From: Benny Halevy <bhalevy@panasas.com>
To: Jens Axboe <jens.axboe@oracle.com>
Cc: Boaz Harrosh <bharrosh@panasas.com>,
FUJITA Tomonori <tomof@acm.org>,
michaelc@cs.wisc.edu, James.Bottomley@SteelEye.com,
fujita.tomonori@lab.ntt.co.jp, akpm@linux-foundation.org,
linux-scsi@vger.kernel.org
Subject: Re: [RFC 4/8] scsi-ml: scsi_sgtable implementation
Date: Wed, 18 Jul 2007 22:21:28 +0300 [thread overview]
Message-ID: <469E6838.8070405@panasas.com> (raw)
In-Reply-To: <20070718180350.GD11657@kernel.dk>
Jens Axboe wrote:
> On Wed, Jul 18 2007, Boaz Harrosh wrote:
>> Jens Axboe wrote:
>>> On Wed, Jul 18 2007, Boaz Harrosh wrote:
>>>> FUJITA Tomonori wrote:
>>>>> From: Mike Christie <michaelc@cs.wisc.edu>
>>>>> Subject: Re: [RFC 4/8] scsi-ml: scsi_sgtable implementation
>>>>> Date: Thu, 12 Jul 2007 14:09:44 -0500
>>>>>
>>>>>> Boaz Harrosh wrote:
>>>>>>> +/*
>>>>>>> + * Should fit within a single page.
>>>>>>> + */
>>>>>>> +enum { SCSI_MAX_SG_SEGMENTS =
>>>>>>> + ((PAGE_SIZE - sizeof(struct scsi_sgtable)) /
>>>>>>> + sizeof(struct scatterlist)) };
>>>>>>> +
>>>>>>> +enum { SG_MEMPOOL_NR =
>>>>>>> + (SCSI_MAX_SG_SEGMENTS >= 7) +
>>>>>>> + (SCSI_MAX_SG_SEGMENTS >= 15) +
>>>>>>> + (SCSI_MAX_SG_SEGMENTS >= 31) +
>>>>>>> + (SCSI_MAX_SG_SEGMENTS >= 63) +
>>>>>>> + (SCSI_MAX_SG_SEGMENTS >= 127) +
>>>>>>> + (SCSI_MAX_SG_SEGMENTS >= 255) +
>>>>>>> + (SCSI_MAX_SG_SEGMENTS >= 511)
>>>>>>> +};
>>>>>>>
>>>>>> What does SCSI_MAX_SG_SEGMENTS end up being on x86 now? On x86_64 or
>>>>>> some other arch, we were going over a page when doing
>>>>>> SCSI_MAX_PHYS_SEGMENTS of 256 right?
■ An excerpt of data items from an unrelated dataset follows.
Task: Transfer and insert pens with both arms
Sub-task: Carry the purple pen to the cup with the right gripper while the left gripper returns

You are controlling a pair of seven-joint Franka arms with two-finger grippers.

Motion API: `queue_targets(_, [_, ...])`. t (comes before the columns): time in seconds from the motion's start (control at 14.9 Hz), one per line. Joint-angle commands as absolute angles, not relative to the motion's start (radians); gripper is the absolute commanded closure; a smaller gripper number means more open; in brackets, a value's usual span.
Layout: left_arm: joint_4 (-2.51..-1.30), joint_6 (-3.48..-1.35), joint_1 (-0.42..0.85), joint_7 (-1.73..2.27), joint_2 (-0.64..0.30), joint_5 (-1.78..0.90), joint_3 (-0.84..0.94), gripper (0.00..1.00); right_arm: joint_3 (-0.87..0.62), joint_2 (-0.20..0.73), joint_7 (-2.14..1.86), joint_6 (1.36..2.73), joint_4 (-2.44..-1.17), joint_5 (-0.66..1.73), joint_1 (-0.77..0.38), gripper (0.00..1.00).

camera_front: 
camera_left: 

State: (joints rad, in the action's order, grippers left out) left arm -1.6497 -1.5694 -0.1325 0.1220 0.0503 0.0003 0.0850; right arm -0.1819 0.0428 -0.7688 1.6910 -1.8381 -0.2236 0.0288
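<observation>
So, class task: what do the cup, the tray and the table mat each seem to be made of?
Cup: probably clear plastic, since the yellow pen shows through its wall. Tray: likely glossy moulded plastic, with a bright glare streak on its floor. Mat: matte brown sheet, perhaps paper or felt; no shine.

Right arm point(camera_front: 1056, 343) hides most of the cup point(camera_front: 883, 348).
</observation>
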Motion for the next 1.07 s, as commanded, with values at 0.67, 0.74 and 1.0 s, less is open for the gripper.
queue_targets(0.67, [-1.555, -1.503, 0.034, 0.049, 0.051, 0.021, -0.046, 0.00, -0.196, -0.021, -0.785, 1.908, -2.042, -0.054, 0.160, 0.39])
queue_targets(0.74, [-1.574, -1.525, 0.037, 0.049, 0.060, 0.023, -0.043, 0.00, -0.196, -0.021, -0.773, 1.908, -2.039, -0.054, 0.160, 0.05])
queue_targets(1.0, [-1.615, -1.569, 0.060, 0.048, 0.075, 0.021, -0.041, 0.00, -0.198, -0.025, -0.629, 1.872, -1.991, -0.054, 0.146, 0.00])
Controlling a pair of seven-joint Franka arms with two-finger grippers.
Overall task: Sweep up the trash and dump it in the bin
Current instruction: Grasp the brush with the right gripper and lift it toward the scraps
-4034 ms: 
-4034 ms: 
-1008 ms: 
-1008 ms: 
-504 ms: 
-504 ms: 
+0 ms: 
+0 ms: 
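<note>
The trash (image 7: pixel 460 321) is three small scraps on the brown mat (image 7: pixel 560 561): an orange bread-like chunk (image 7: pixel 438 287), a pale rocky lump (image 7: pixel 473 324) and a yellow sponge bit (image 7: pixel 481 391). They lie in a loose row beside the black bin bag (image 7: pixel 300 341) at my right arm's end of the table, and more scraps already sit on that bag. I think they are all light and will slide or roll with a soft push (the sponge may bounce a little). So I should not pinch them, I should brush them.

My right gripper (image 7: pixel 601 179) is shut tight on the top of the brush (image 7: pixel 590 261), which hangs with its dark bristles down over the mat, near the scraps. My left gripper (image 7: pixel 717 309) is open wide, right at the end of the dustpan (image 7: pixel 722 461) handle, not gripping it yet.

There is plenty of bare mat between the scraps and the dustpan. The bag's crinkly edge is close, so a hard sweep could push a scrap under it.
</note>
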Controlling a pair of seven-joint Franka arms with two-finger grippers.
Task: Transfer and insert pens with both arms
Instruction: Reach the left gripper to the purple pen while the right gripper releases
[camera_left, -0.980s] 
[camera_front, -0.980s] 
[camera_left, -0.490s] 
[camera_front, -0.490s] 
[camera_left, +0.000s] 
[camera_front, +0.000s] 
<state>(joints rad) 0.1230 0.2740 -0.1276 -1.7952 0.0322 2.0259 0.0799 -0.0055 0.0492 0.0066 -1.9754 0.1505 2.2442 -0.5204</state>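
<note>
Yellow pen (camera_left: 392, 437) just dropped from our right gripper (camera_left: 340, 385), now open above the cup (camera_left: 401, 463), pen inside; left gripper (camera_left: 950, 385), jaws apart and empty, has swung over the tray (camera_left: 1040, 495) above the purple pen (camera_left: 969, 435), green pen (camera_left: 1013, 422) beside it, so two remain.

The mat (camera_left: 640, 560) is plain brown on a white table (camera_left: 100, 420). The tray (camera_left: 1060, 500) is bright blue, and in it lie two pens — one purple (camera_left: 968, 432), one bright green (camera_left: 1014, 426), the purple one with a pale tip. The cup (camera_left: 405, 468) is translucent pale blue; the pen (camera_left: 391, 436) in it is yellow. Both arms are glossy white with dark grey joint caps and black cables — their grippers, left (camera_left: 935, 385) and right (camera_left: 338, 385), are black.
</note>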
>>>>> Seems that 170 with x86 and 127 with x86_64.
>>>>>
>>>> with scsi_sgtable we get one less than now
>>>>
>>>> Arch | SCSI_MAX_SG_SEGMENTS = | sizeof(struct scatterlist)
>>>> --------------------------|-------------------------|---------------------------
>>>> x86_64 | 127 |32
>>>> i386 CONFIG_HIGHMEM64G=y | 204 |20
>>>> i386 other | 255 |16
>>>>
>>>> What's nice about this code is that now finally it is
>>>> automatically calculated in compile time. Arch people
>>>> don't have the headache "did I break SCSI-ml?".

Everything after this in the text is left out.